Mein Fazit von der kiweno-Therapie

Worüber ich jetzt aber wirklich froh bin ist die Tatsache, dass das Essengehen in Restaurants wieder viel einfacher ist. Von nun an muss ich nicht mehr ständig nachfragen, welche Inhaltsstoffe enthalten sind und mir außerdem nicht mehr schwer tun, überhaupt irgendetwas annähernd Passendes auf der Speisekarte zu finden. Im Alltag beziehungsweise beim eigenen Kochen war es überhaupt nicht schwierig, mich an die Vorschläge von kiweno zu halten. In Cafés und Restaurants war das aber oft alles andere als ein Honigschlecken.
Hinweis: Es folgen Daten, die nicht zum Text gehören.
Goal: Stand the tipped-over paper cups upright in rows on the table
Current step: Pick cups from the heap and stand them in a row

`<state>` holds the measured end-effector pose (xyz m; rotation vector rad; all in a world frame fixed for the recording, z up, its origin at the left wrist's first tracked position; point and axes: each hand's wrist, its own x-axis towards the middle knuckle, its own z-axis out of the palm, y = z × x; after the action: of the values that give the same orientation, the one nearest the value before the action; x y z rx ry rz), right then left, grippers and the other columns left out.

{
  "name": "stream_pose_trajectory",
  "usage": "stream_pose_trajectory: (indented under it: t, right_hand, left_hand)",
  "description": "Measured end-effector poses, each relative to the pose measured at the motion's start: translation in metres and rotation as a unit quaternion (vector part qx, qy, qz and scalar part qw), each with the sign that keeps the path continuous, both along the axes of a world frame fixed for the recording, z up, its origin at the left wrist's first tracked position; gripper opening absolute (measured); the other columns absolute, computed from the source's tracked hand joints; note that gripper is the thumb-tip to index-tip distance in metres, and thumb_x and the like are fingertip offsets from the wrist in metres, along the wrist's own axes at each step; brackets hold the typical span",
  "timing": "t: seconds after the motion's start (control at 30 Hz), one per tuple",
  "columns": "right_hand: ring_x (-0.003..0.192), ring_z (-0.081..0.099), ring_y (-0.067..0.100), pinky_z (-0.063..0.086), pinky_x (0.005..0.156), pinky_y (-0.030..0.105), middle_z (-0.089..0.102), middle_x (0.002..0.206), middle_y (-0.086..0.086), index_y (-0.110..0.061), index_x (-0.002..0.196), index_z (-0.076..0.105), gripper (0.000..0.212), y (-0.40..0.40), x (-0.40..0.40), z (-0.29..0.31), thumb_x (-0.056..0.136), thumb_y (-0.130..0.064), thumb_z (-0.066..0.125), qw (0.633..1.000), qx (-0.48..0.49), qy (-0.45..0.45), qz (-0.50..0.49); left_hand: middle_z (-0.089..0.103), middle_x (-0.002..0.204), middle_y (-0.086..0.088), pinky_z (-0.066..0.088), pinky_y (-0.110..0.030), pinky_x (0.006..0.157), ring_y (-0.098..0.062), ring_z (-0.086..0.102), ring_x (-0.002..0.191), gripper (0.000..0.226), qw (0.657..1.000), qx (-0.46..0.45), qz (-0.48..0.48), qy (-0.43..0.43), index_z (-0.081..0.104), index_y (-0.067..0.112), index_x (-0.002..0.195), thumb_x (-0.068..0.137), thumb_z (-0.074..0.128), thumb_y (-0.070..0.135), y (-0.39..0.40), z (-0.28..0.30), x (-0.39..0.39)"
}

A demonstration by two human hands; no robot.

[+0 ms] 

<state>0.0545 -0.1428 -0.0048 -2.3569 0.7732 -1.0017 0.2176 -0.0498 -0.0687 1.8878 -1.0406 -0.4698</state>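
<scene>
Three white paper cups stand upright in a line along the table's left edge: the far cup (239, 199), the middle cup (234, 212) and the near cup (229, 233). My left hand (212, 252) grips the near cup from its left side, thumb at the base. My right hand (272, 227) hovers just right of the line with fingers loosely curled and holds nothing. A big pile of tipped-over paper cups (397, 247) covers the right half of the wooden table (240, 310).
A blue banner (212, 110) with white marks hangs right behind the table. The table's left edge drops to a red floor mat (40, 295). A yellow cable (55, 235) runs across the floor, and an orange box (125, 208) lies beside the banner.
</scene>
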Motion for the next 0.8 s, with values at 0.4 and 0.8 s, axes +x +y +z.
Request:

Ich werde zwar immer noch aufpassen, was drinnen ist und die Nahrungsmittel oder Speisen vorziehen, von denen ich weiß, dass ich sie gut vertrage, aber die Strenge, die ich während der Therapie an den Tag legen musste, ist jetzt nicht mehr nötig.
Durch den Test von kiweno hatte ich die Möglichkeit, meinen Körper wieder ein Stückchen besser kennenzulernen und das ist, davon bin ich überzeugt, immer wieder eine sehr gute Erfahrung, wenn auch manchmal mühsam oder ernüchternd. Ich bin aber froh, zu wissen, auf welche Lebensmittel ich tendenziell schlechter reagiere und weiß im Notfall, woher etwaige Schmerzen oder Unwohlsein kommen könnten.